*TASK STATEMENT*: Below is some data. Retype exactly the lines starting at the one with "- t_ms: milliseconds" and ending at the one with "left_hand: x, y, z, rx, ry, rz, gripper".

*SOURCE MATERIAL*:
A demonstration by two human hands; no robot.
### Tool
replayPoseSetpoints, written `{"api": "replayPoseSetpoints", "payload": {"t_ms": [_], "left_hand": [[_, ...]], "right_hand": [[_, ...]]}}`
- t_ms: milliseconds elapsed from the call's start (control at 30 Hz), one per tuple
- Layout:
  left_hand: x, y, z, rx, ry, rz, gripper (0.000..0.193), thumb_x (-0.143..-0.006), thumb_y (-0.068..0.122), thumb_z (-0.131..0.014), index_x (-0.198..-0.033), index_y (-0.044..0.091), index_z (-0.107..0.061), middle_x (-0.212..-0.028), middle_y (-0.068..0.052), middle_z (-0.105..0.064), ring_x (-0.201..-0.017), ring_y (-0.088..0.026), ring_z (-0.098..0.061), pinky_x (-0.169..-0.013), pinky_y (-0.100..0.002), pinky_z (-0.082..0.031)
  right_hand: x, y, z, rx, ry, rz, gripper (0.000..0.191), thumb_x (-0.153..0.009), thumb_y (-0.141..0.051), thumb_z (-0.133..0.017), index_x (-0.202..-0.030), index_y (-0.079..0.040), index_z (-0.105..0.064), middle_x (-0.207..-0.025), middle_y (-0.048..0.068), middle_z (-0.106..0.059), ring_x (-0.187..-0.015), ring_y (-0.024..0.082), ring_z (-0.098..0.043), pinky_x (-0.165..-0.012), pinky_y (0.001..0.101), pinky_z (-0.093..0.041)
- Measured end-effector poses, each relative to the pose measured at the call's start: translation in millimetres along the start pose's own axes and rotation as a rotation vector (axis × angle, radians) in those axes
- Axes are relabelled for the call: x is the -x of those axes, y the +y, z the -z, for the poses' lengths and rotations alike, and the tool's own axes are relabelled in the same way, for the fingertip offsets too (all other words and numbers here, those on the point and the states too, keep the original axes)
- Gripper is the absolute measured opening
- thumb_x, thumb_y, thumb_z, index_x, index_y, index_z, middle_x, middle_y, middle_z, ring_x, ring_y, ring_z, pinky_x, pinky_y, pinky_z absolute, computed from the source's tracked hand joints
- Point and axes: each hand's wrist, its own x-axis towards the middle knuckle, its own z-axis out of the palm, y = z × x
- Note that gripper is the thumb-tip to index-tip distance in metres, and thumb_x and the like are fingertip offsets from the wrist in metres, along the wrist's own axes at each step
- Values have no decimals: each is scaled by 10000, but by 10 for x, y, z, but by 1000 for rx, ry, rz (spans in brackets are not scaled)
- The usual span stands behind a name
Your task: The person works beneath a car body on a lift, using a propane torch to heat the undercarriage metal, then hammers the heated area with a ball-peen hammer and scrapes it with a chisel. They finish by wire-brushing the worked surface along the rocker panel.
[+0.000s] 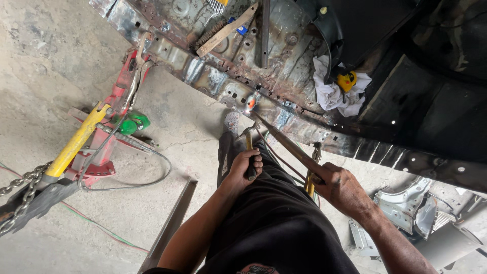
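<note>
The right hand [341,186] is closed around one long, thin metal torch [284,143], whose tip glows orange ahead of the hand against the rusty, scorched sheet-metal sill [304,127] of a stripped car body. The left hand [244,167] is wrapped tight on one hammer [249,147], its head just short of that ragged edge. Left of it, bare rough concrete floor [45,56] lies open before one red-and-yellow pulling jack [99,142].

Cracked grey concrete floor [45,61] — carries a red steel pulling rig with a yellow bar [76,144], a green plastic bottle [133,123] just beside it, a grey chain [23,190], thin red and green cables [96,223] and a flat steel bar [172,223].
</note>
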Motion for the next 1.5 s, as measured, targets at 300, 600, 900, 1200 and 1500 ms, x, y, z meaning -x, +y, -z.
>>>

*EXERCISE RESULT*:
- t_ms: milliseconds elapsed from the call's start (control at 30 Hz), one per tuple
- Layout:
  left_hand: x, y, z, rx, ry, rz, gripper (0.000..0.193), thumb_x (-0.143..-0.006), thumb_y (-0.068..0.122), thumb_z (-0.131..0.014), index_x (-0.198..-0.033), index_y (-0.044..0.091), index_z (-0.107..0.061), middle_x (-0.212..-0.028), middle_y (-0.068..0.052), middle_z (-0.105..0.064), ring_x (-0.201..-0.017), ring_y (-0.088..0.026), ring_z (-0.098..0.061), pinky_x (-0.169..-0.013), pinky_y (-0.100..0.002), pinky_z (-0.082..0.031)

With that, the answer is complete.